The low p-values in Table 4 show that both the parametric and the nonparametric effects in model 1 are significant. The GCV score is equal to 0.38412, but does not let us conclude anything at the moment, since it must be compared to another model. The GCV score is a statistical measure that only makes sense when several models are compared.

Figure 5 visualizes the adjusted smoothing functions obtained after estimating model 1. The black curves in both illustrations correspond to the predicted values for each function. The grey areas correspond to the 95% confidence intervals for the predictions. At the bottom of the graph, the density of observations that were used in the model is shown. Note also, that the effects are presented on the scale of the linear predictor instead of on the scale of the response level.

In Figure 5 we see that

f_{1} (k m)

increases very fast for the first 10,000 km. Subsequently, the increase continues but not so sharply and stabilizes at 20,000 km. Finally, we observe a decreasing pattern but the confidence in the predicted values is very low because there are only a few contracts with such a large number of kilometers.

In addition, Figure 5 shows the lack of proportionality between the log-accident rates and the number of kilometers. The fact that the slope of the curve gradually decreases as the number of kilometers increase, lets us confirm that there are factors that mitigate the risk of accident of more experienced drivers who use more the car, compared to those who drive only occasionally. An intuitive interpretation of this result is that people who drive regularly tend to develop better reflexes and driving skills. Moreover, a large proportion of the distance traveled of the big drivers is done on the road where accidents are less frequent than in urban areas. It would be interesting to carry out further analysis and research that could confirm why we observe this result. The empirical study of Verbelen et al. (2017) shows that the proportionality assumption for both exposure duration and distance traveled is too restrictive and that the best model is obtained by simultaneously modeling the effect of the exposure duration and distance traveled using additive splines. By also taking the composition of the distance traveled on different road types, time slots and week vs. weekend into account, these authors obtain a more linear effect for the distance traveled compared to Figure 5 and Figure 6. We also note that there are several differences between the approach by these authors and ours. While they have a more general setting with respect to the inclusion of more risk factors into the model, such as the type of road, day of the week and time slot, they somehow evolve from pure distance driven towards to driving habits, i.e., where and when is the vehicle driven. We find this point essential in analyzing the differences between these approaches and moreover, this has an impact on the implementation of telematics pricing. This is discussed in the last section.

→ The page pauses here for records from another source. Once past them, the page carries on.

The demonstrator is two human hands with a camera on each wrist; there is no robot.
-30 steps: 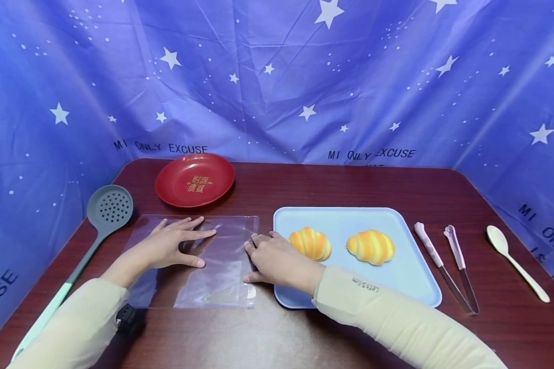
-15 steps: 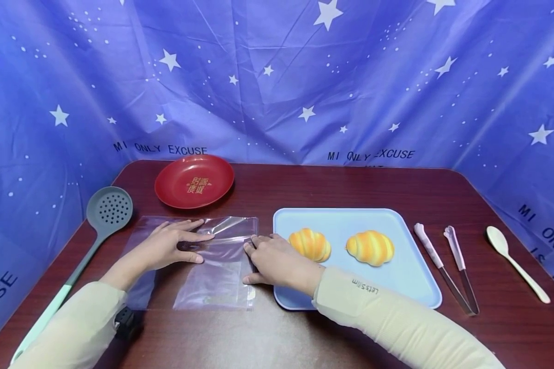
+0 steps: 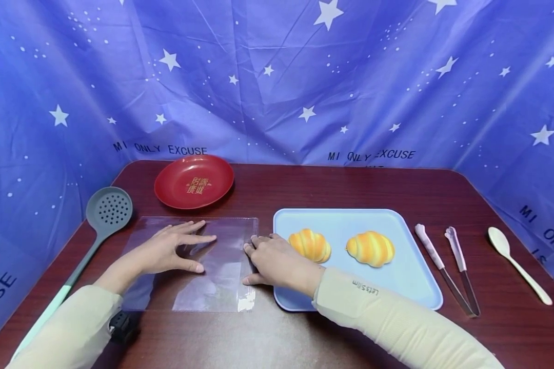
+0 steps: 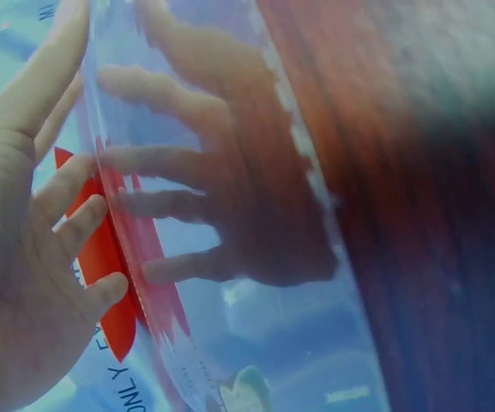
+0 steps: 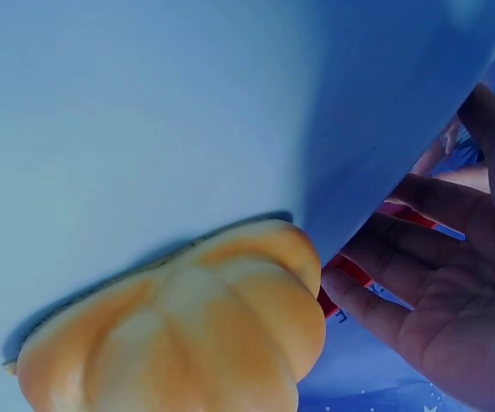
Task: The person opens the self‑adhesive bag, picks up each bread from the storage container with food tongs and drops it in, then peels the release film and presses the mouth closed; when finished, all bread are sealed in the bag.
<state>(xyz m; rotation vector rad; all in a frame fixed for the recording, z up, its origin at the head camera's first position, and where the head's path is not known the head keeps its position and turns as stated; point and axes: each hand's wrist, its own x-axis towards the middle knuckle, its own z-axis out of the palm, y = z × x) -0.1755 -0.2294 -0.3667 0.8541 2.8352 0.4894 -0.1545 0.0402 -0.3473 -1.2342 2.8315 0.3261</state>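
Observation:
A clear plastic bag [image 3: 221, 287] lies flat on the table at the left. My left hand [image 3: 168, 248] has its fingers spread, with fingertips down on the bag's upper middle. The left wrist view shows those fingers [image 4: 71, 193] meeting the film, which mirrors the hand. On the bag's right edge rest the fingertips of my right hand [image 3: 272, 259], its wrist crossing above a light blue tray [image 3: 351, 292]. Two croissant-shaped breads lie in that tray: the left bread [image 3: 308, 243], partly behind my right hand, and the right bread [image 3: 371, 248].
Behind the bag stands a red plate [image 3: 184, 197] with gold characters. A grey slotted skimmer [image 3: 108, 225] with a mint handle lies along the left side. Right of the tray are tongs [image 3: 463, 287] with pink grips and a cream spoon [image 3: 512, 256]. A starry blue curtain surrounds the table.
A crease rose in the film between the hands half a second ago, and the bag now lies smoother. My left hand has shifted very slightly; my right hand stays put.

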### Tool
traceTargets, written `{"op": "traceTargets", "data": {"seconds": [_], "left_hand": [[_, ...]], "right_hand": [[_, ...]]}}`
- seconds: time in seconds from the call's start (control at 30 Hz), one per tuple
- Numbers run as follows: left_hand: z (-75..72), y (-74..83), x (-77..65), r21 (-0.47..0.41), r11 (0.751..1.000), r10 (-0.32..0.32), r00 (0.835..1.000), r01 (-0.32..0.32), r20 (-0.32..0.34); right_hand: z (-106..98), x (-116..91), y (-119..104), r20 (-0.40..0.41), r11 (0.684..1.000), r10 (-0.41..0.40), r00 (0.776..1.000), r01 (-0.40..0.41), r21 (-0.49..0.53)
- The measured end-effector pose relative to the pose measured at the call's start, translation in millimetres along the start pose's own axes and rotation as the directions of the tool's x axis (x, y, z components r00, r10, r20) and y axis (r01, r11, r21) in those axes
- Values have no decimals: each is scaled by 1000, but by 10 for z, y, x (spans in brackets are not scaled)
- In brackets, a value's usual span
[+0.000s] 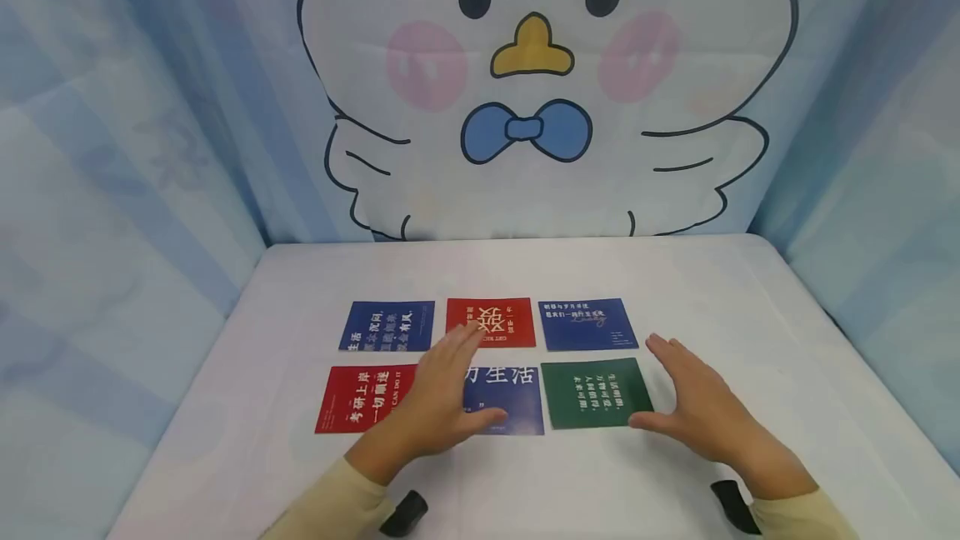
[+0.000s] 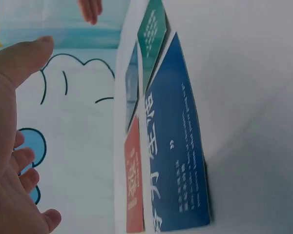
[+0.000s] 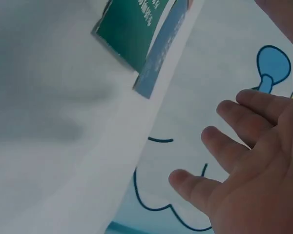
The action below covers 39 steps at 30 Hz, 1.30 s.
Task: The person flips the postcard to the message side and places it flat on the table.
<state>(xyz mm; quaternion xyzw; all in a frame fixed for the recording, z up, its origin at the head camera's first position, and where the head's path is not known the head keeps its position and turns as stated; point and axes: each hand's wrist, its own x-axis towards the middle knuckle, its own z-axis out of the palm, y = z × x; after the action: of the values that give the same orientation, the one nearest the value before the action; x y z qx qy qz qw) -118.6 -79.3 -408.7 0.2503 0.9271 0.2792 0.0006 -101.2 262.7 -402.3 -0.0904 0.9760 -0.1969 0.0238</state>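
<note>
Printed cards lie flat in two rows of three. In the head view the far row holds a blue card (image 1: 386,327), a red card (image 1: 519,325) and a second blue card (image 1: 588,332). Nearer are another red card (image 1: 356,402), a blue card with large white characters (image 1: 517,407) and a green card (image 1: 598,394). My left hand (image 1: 437,402) is over the near row, overlapping its red and blue cards, fingers extended, holding nothing. Beside the green card's right edge is my right hand (image 1: 701,407), thumb apart and fingers extended, also holding nothing.
A white cloth-covered table (image 1: 247,407) carries the cards. Behind it hangs a curtain (image 1: 525,198) printed with a cartoon character, and blue patterned curtains (image 1: 135,190) close off both sides. A black strap (image 1: 405,513) shows near the left wrist.
</note>
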Motion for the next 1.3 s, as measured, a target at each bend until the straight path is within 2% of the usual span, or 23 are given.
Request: {"op": "traceTargets", "data": {"seconds": [0.07, 0.17, 0.4, 0.67, 0.83, 1.07, 1.3], "left_hand": [[86, 42, 71, -41, 999, 18, 999, -17, 33], [212, 101, 177, -60, 998, 20, 997, -16, 69], [455, 237, 380, 6, 1000, 15, 994, -15, 108], [698, 348, 488, 37, 999, -32, 987, 27, 159], [791, 410, 558, 82, 996, -56, 983, 42, 175], [879, 453, 621, 158, 985, -101, 972, 68, 213], [901, 443, 617, 186, 980, -113, 967, 70, 227]], "right_hand": [[17, 19, 69, 33, 998, 26, 999, -28, 61], [41, 49, 158, 80, 993, 59, 995, -66, 97], [88, 125, 224, 142, 990, 86, 986, -100, 95], [100, 197, 225, 201, 988, 93, 975, -115, 101], [114, 212, 269, 234, 988, 81, 969, -110, 111], [147, 205, 289, 270, 985, 113, 956, -143, 94], [191, 208, 270, 260, 990, 127, 957, -140, 34]]}}
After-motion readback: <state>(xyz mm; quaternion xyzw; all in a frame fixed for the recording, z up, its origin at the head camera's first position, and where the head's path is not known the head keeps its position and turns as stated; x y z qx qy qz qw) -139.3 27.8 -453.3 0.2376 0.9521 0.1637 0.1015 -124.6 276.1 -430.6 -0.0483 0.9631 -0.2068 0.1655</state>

Regarding the second graph in Figure 5, we observe that the exposure time basically has a linear effect on the liner predictor during the first six months. Thereafter, exposure time still has a positive effect on the risk of accident but it is less pronounced, and finally it has almost no impact after 10 months of observation. These findings may contradict what is applied nowadays in the vast majority of insurance companies, i.e., assuming that the number of accidents is directly proportional to the exposure duration. Therefore, we conclude that it is wrong to say that an insuree covered for a year is twice risky compared to one a covered only for 6 months, if the rest of risk factors are the same. It seems that this statement is not correct. It is interesting to see that this result confirms the conclusions obtained by Boucher and Denuit (2007), at least for this sample and given that the drivers know that they are being monitored.

Finally, for comparison, Figure 6 shows also the adjusted smoothing functions for the claims at fault. Therefore, the conclusions regarding the impact of the duration and distance traveled also seem to be valid for accidents at fault with property damage (nb1). Once a certain number of traveled kilometers is reached, i.e., from approximately 20,000 km on, we observe a certain difference between the trend of nb1 and nb2. However, the corresponding confidence intervals do not seem to confirm a statistically significant difference.

2.2.2. Tensor Product Smoothing Model

For model 1, the distance traveled and exposure duration were introduced as explanatory variables by using cubic smoothing splines. Firstly, they were parameterized completely independently, and later they were estimated.

Now, we are going to show how the addition of an interaction term between the distance traveled and the exposure time changes the results obtained from model 1. We will use the same modeling procedure, i.e., GAM with cubic splines. The difference is that instead of using two separate cubic splines to include the distance traveled and exposure time in the model, we will use a smoothing tensor product base. Broadly speaking, the idea is to introduce a smoothing function for the interaction. It is then possible to evaluate the improvement of the GCV score.

Similarly to model 1, only the distance traveled and exposure duration are used, as these are the variables explaining the number of claims (nb2) of each insuree. We will denote the number of claims by

N_{i}

and assume that it follows a Poisson distribution. A multiplicative link function is used to relate the expectation with the linear predictor. As mentioned above, the tension product smoothing base is used to define a two-variable function, which is introduced in the GAM. Specifically, the model is formulated as:

\log (μ_{i}) = β_{0} + f (k m_{i}, d_{i})

(2)

where

β_{0}

corresponds to the independent term of the model and

f (k m_{i}, d_{i})

is a smoothing function which depends on the distance (km) and the duration (d). The tensor product smoothing base is implemented both in R and SAS software. However, it is also possible to apply the technique by using the procedure described by Wood (2006, Section 4.1.8).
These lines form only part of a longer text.